Role: Those who wish to take a leadership role may progress to manager after 3-5 years in the industry. Recruitment managers oversee recruiters, set goals, create policies, and may also handle some of the same duties recruiters do. In addition, managers are responsible for hiring and training recruiters, which can be an ongoing issue when recruiters fail to meet their goals.

Recruiting Director

Role: Most people who rise to a directorship role have at least five years’ experience in recruiting, management experience, and a business degree. Recruiting directors are strategists. They examine the company’s policies, analyze performance-related data, identify and implement changes to improve efficiencies, and oversee the recruitment team.

Travel Opportunities

Occasional travel for networking and career fairs is common.

 
SALARY AND BONUSES

Salary

Entry-Level Recruiter (0-5 years): According to PayScale, the average salary of an entry-level recruiter is about USD$44,000 in America, CAD$42,000 in Canada, £25,220 in the UK, AU$55,800 in Australia.
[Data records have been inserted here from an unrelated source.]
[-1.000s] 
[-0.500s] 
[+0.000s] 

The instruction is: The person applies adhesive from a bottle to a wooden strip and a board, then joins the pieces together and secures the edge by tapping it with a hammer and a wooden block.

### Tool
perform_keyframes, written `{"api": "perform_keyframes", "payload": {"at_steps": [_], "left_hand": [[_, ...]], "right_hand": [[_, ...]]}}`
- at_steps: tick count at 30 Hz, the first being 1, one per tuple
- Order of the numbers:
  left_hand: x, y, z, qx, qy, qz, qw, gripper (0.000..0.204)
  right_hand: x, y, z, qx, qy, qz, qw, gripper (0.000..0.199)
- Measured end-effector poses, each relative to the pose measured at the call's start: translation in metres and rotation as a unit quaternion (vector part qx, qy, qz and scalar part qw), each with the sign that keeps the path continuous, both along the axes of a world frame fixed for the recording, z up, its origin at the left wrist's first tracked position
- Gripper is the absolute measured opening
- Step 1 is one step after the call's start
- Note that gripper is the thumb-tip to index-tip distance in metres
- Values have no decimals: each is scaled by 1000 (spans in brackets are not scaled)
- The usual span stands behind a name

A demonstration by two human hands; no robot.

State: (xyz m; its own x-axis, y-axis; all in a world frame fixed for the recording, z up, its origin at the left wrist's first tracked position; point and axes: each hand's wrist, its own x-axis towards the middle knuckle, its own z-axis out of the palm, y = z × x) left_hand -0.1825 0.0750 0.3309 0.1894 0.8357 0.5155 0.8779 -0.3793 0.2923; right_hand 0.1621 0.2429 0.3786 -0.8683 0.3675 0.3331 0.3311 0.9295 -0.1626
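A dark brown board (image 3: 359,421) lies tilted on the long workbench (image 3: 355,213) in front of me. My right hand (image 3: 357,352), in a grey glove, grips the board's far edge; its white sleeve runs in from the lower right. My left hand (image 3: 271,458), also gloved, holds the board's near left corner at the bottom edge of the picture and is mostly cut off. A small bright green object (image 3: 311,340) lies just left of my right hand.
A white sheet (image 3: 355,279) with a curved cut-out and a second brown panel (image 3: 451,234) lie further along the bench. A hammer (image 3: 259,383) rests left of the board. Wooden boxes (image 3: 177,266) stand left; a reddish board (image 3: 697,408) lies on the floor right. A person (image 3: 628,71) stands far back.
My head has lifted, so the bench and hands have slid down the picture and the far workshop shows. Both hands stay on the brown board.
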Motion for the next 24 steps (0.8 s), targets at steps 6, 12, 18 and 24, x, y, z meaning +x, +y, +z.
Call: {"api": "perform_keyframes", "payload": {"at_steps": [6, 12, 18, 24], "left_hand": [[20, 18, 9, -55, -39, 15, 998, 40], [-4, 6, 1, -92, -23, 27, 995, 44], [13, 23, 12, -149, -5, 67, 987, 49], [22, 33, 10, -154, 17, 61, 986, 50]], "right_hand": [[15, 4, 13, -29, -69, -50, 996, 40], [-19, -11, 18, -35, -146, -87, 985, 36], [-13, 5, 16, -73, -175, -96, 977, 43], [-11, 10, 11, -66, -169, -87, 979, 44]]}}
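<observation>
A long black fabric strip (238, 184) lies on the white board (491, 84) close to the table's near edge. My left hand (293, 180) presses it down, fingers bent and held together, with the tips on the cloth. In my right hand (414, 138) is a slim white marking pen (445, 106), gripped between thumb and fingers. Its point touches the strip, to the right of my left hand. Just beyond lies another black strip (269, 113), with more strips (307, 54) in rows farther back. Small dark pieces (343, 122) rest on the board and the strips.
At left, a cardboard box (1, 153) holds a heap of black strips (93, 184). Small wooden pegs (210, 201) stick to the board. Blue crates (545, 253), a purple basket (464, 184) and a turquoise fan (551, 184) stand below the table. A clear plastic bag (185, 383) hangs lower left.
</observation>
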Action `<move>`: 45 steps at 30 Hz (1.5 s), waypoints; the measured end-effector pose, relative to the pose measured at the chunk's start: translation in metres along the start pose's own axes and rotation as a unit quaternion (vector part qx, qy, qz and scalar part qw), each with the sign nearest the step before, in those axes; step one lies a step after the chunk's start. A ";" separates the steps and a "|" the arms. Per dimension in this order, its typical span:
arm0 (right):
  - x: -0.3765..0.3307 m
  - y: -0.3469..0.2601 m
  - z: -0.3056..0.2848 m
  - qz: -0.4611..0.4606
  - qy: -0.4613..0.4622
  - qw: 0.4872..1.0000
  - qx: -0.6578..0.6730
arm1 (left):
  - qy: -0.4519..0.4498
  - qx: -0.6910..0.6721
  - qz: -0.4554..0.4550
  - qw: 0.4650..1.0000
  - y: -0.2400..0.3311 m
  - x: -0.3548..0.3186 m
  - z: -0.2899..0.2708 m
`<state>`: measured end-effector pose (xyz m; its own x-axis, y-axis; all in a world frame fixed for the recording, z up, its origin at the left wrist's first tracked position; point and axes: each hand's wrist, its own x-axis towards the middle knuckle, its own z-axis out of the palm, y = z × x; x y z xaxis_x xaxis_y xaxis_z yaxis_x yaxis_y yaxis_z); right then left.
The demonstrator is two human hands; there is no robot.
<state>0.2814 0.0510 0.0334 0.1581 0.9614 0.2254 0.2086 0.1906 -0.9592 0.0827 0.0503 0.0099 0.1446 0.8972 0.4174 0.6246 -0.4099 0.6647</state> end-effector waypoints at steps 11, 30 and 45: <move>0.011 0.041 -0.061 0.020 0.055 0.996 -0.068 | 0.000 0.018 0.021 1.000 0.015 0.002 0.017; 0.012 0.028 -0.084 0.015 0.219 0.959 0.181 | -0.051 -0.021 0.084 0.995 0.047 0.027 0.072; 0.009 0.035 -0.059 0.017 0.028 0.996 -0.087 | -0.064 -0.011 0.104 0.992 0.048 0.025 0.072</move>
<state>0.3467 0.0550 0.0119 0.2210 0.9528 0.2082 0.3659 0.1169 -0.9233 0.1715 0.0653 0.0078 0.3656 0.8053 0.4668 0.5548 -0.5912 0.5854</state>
Mid-Career Recruiter (5-10 years): USD$56,000, CAD$55,000, ₤35,360, AU$71,400.

Experienced Recruiter (10-20 years): USD$60,000, CAD$61,000, ₤29,120, AU$69,600.

Late-Career Recruiter (20+ years): USD$65,000, CAD$51,000. (UK and AU salaries not available.)

Recruitment Manager: USD$73,000, CAD$68,000, ₤36,000, AU$90,000.

Recruiting Director: USD$81,000, CAD$92,000, ₤78,000, AU$110,000.

Bonuses

Bonuses, profit sharing, and commission may all be part of a recruiter’s salary, increasing the take-home pay by as much as 50%.

 

LEAVING THE CAREER

Why Recruiters move on

As noted in the base salaries, a recruiter’s pay based on experience typically forms a bell curve; the pay drops off for those with experience below the levels professionals in the middle of their careers see. This may be because, as recruiters gain experience, they often move into positions where the bulk of their pay comes from bonuses, which are tied to placing job candidates.

High-performing recruiters can earn six-figure paychecks, but they are few and far between. In general, it’s difficult for recruiters to earn a steady income that provides a comfortable lifestyle from the profession. The turnover rate in recruitment is also high due to lack of advancement opportunities and failure to meet goals set by recruiting agencies. It’s common for recruiters who work for recruitment agencies to report that the expectations are set too high and the support they’re given is not enough to enable them to reach goals.

With that said, recruiters usually have a former career they can go back to, and they pick up many skills along the way which may help them transition into a new career, such as sales, account management, advertising, public relations, communication, negotiation, personal assisting, networking, and event management.